Up to and including the line with "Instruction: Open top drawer", restate every line of the records below word for word, from the first line on, leaving out the pictures.
*** Records provided ***
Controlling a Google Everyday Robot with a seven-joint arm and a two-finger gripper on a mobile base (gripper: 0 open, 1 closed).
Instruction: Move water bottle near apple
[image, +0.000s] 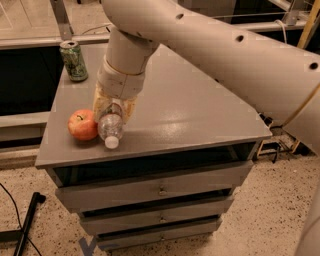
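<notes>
**Bottle held beside the apple on the grey cabinet**

A grey cabinet top (195, 107) fills the middle of the view, with a stack of drawers (160, 202) below it and a speckled floor (272, 210) around the base. A green drink can (74, 60) stands upright at the far left corner of the top, well apart from everything else.

The robot's pale arm (220, 47) reaches in from the upper right and bends down toward the front left part of the surface. There the gripper (113, 116) is clenched around the water bottle (110, 128), with yellowish fingers (100, 107) on either side of the clear body. The bottle is tipped over, its white cap (111, 142) pointing toward the front edge of the cabinet, and low to the surface.

The apple (83, 124) sits on the cabinet top just beside the bottle, on the side nearer the can. Whether the two touch cannot be told.
</notes>
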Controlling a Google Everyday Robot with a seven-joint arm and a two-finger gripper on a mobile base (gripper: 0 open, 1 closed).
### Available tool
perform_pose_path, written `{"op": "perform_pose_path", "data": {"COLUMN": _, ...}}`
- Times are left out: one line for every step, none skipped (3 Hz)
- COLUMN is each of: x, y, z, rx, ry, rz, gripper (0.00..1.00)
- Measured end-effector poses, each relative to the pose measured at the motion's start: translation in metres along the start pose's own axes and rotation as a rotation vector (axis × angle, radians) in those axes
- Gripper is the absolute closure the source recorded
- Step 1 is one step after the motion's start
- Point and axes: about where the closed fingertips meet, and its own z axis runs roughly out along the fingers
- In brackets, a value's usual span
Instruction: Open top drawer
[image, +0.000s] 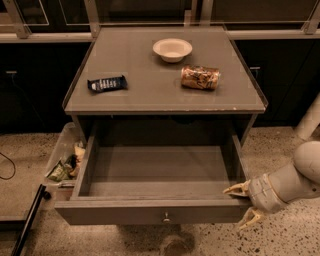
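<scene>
The top drawer (150, 212) of the grey cabinet stands pulled far out toward me. Its plain grey inside holds nothing and a small metal knob (165, 217) sits at the centre of its front. My gripper (243, 204) is at the drawer's front right corner. Its two pale fingers are spread: one finger (235, 190) lies at the top of the corner and the other points down beside the front. The arm comes in from the right edge.
On the cabinet top (140, 95) lie a white bowl (172, 49), a can on its side (200, 77) and a dark snack packet (107, 83). A clear bin with wrappers (65, 162) stands on the floor at the left. A dark pole (27, 217) lies bottom left.
</scene>
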Motion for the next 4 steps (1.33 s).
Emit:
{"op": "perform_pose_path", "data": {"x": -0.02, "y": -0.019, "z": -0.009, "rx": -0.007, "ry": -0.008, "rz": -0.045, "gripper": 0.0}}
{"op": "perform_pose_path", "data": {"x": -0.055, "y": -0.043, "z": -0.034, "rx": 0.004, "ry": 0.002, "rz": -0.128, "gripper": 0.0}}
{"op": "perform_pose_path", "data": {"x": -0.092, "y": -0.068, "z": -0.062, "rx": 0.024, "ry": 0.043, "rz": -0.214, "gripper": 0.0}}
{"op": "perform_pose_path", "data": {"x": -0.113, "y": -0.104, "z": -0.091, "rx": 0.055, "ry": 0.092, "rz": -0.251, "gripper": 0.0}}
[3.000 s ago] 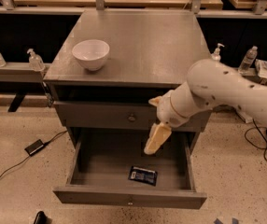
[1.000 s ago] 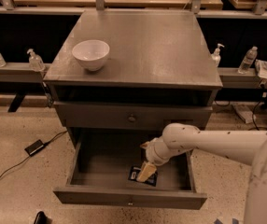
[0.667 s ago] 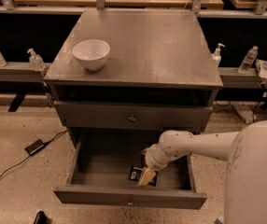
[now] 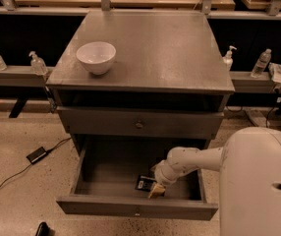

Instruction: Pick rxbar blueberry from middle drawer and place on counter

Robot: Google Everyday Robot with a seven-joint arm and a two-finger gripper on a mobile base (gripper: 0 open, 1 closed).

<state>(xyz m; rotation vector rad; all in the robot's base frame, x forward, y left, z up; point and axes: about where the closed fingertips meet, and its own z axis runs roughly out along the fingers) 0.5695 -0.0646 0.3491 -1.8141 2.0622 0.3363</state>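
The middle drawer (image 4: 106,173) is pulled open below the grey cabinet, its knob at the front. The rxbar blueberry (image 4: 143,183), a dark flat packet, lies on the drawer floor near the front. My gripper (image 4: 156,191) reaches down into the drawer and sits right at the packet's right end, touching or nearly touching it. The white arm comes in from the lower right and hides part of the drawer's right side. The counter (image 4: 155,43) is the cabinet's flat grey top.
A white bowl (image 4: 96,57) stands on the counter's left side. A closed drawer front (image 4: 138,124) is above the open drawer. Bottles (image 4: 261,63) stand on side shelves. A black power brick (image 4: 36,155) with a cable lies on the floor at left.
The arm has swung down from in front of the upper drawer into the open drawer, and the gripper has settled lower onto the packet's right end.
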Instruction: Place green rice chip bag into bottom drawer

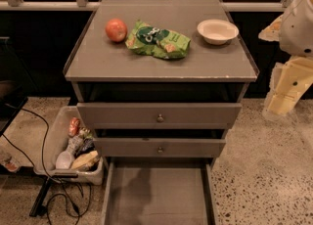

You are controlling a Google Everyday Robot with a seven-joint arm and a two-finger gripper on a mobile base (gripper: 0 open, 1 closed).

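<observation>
The green rice chip bag [157, 40] lies flat on the grey cabinet top [127, 62], near the middle and toward the back. It is crinkled, with a dark round logo and tan chip pictures. The bottom drawer [159, 194] is pulled out toward me at the foot of the cabinet, and its flat grey floor holds nothing. My gripper [282, 101] hangs at the far right edge of the view, beside the cabinet and below its top, well apart from the bag. It holds nothing that I can see.
A red-orange apple [116, 29] sits just left of the bag. A white bowl [217, 31] stands at the back right of the top. Two upper drawers with round knobs [160, 118] are partly out. A bin of items [73, 148] and cables [58, 194] lie on the floor to the left.
</observation>
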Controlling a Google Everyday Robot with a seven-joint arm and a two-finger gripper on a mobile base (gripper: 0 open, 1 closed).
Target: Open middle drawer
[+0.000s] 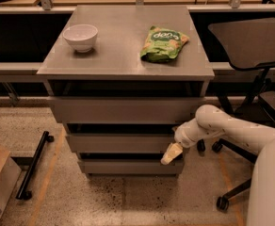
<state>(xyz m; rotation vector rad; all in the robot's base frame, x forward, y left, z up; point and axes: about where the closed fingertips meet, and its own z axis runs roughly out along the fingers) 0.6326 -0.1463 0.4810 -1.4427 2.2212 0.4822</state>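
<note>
Two loose items rest on the grey square table (123, 65): a white round ceramic bowl (80, 36) at the left and a green crinkled snack bag (163, 44) right of centre. A jerk on the table could slide either one, so pull smoothly.

Below the top, three flat matte-grey handleless fronts are stacked. The middle drawer (121, 143) sits between the tall top drawer front (125, 109) and the short bottom drawer front (128, 166). It appears shut or nearly so.

The cream-coloured jaws are at its lower right corner, over the gap above the bottom drawer front. You cannot tell whether they are open or closed.

Expect three possible faults:
- A hold this far off centre may rack the drawer and bind it.
- With no handle, the contact may slip off the edge.
- Set slightly low, it may catch the bottom drawer front instead.

The white rounded arm (222, 128) reaches in from the right, close to the black office chair (250, 41). The chair's wheeled base may obstruct a backward pull.
</note>
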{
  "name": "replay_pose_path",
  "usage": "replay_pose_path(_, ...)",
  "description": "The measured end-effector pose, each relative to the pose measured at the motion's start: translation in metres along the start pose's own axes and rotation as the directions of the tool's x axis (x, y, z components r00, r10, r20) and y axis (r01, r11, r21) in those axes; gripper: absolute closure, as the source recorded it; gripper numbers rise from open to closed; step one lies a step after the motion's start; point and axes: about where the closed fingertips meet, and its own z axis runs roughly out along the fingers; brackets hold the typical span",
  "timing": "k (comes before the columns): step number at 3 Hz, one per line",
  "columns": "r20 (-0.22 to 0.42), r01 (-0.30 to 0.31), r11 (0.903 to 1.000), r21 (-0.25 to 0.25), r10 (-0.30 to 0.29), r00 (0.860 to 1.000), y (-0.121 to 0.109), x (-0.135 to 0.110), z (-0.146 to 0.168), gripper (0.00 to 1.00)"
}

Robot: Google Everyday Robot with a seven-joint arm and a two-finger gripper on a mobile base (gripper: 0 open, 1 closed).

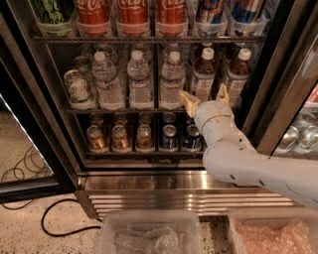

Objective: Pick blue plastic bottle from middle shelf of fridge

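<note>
The fridge (164, 176) stands open with a ribbed steel base. Its middle shelf (124, 110) is a dark wire rack lined with white-capped bottles. Two blue plastic bottles with dark drink stand at its right end, one (202, 75) left of the other (237, 73). My gripper (205, 97) is open just in front of the left blue bottle's lower half, one yellowish finger (189, 102) to each side. It holds nothing. My white arm reaches in from the lower right.
Clear water bottles (140, 79) and a green-white can (78, 89) fill the shelf's left. Cola cans (132, 12) stand above, small gold and blue cans (145, 137) below. Two clear bins (149, 233) sit on the floor. A black cable (54, 218) lies at left.
</note>
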Motion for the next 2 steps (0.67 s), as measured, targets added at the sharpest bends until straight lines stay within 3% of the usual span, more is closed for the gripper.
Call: replay_pose_path(2, 0.035, 0.002, 1.0, 0.003, -0.002, 0.999, 0.0012, -0.0114, 0.0019, 0.18)
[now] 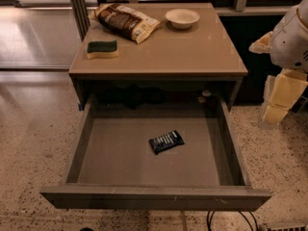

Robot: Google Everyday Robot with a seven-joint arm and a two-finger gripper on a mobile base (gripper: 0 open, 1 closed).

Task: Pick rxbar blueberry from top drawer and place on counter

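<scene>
The camera view looks down on 1 cabinet with its top drawer (154, 197) pulled fully out toward the viewer. The rxbar blueberry (166, 141) lies flat on the drawer's bare bottom, a little right of the middle and nearer the front than the back, turned at a slight angle with its white lettering facing up; it touches none of the side walls. Above the drawer, the counter (192, 49) carries 3 things, all toward its far and left parts: a brown-and-cream snack bag (126, 21) lying at the back left, a small pale bowl (182, 18) just to the right of the bag near the back edge, and a green-and-yellow sponge (102, 48) by the left edge, green side up. The robot's white arm (291, 32) enters at the right border of the frame, beside the counter's right side. The gripper (281, 97) hangs below it as cream-coloured blocks, outside the drawer and to the right of its right wall, well apart from the bar and holding nothing that can be seen; whether it is open or closed cannot be told from this angle. The cabinet stands on a speckled floor (33, 143), and dark cables (226, 220) lie on it under the drawer front.
</scene>
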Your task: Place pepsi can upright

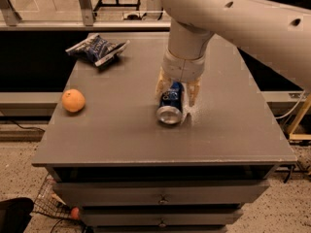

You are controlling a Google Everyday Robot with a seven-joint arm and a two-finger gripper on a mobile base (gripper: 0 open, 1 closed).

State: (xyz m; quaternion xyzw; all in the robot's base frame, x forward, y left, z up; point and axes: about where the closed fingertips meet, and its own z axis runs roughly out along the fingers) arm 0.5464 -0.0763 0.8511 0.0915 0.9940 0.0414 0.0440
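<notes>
Between the spread fingers of the gripper, on the dark grey table, the pepsi can lies on its side. One silver end faces the camera, and the blue body with its white lettering runs back under the wrist. The gripper has one finger on each side of the can, close to its flanks. I see no firm clamp, and the can rests on the tabletop.

The can should handle as a light, stiff but thin-walled thing (aluminium dents if squeezed hard). Its smooth round side will probably roll or slip if pinched off-centre. The safest hold, I judge, is across the middle of the blue body, with the pads meeting the curved wall squarely. The grip need only be firm enough to tip the can onto a silver end. The ends themselves offer little to grip.

An orange sits well apart from the gripper, toward the left of the view and at about the same depth. A crumpled blue-and-white snack bag lies farther back from the gripper on that same side, near the table's far edge. Neither is close enough to get in the way of standing the can up.
</notes>
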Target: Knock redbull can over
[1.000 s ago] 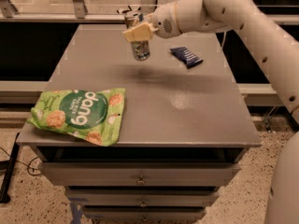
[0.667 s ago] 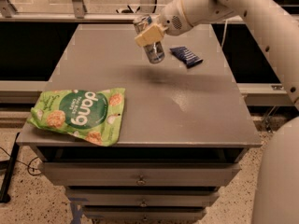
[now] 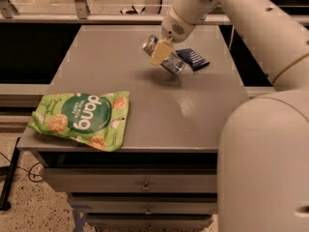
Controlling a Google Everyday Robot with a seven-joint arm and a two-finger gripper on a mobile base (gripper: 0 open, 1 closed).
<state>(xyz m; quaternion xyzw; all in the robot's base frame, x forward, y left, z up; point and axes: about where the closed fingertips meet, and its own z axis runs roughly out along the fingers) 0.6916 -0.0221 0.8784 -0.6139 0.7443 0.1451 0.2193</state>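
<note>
The gripper is over the far half of the grey tabletop, at the end of the pale arm that reaches in from the upper right. It is right against the redbull can, with a cream-coloured part lying across the front of the can's middle. Whether the jaws are clamped on the can or only pressed against it cannot be told, since the far side of the can is hidden. The can is steeply tilted: its silver top points up and to the left, and its bottom end points down and to the right, toward the tabletop. A soft shadow lies on the surface just under it, and it is unclear whether the lower end touches the tabletop. Just beside the can on the right, a flat dark-blue packet lies on the tabletop, near the can's lower end but apart from it. Well apart from both, at the near left corner, a green snack bag lies flat with its white lettering facing up, and its near left edge slightly overhangs the tabletop. Grey drawer fronts run beneath the tabletop. The robot's large pale body fills the lower right.
</note>
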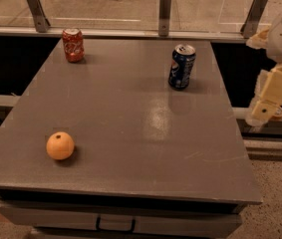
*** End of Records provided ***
Exercise response:
Controlling a Google Everyday Robot with a seven-joint arm and a two-finger gripper on a mobile base (gripper: 0 open, 1 closed).
Instruction: Move water bottle near apple
[image, +0.000s] 
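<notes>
**Bottle held beside the apple on the grey cabinet**

A grey cabinet top (195, 107) fills the middle of the view, with a stack of drawers (160, 202) below it and a speckled floor (272, 210) around the base. A green drink can (74, 60) stands upright at the far left corner of the top, well apart from everything else.

The robot's pale arm (220, 47) reaches in from the upper right and bends down toward the front left part of the surface. There the gripper (113, 116) is clenched around the water bottle (110, 128), with yellowish fingers (100, 107) on either side of the clear body. The bottle is tipped over, its white cap (111, 142) pointing toward the front edge of the cabinet, and low to the surface.

The apple (83, 124) sits on the cabinet top just beside the bottle, on the side nearer the can. Whether the two touch cannot be told.
</notes>
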Controlling a Google Everyday Robot with a seven-joint arm and a two-finger gripper on a mobile base (gripper: 0 open, 1 closed).
### Available tool
perform_pose_path, written `{"op": "perform_pose_path", "data": {"COLUMN": _, ...}}`
- Times are left out: one line for every step, none skipped (3 Hz)
- COLUMN is each of: x, y, z, rx, ry, rz, gripper (0.00..1.00)
- Measured end-effector poses, each relative to the pose measured at the motion's start: translation in metres along the start pose's own axes and rotation as a rotation vector (axis × angle, radians) in those axes
- Gripper is the absolute closure the source recorded
- Step 1 is one step after the motion's start
- Point and axes: about where the closed fingertips meet, and its own z axis runs roughly out along the fingers
- In brackets, a value's usual span
Instruction: Open top drawer

There is nothing further to the answer.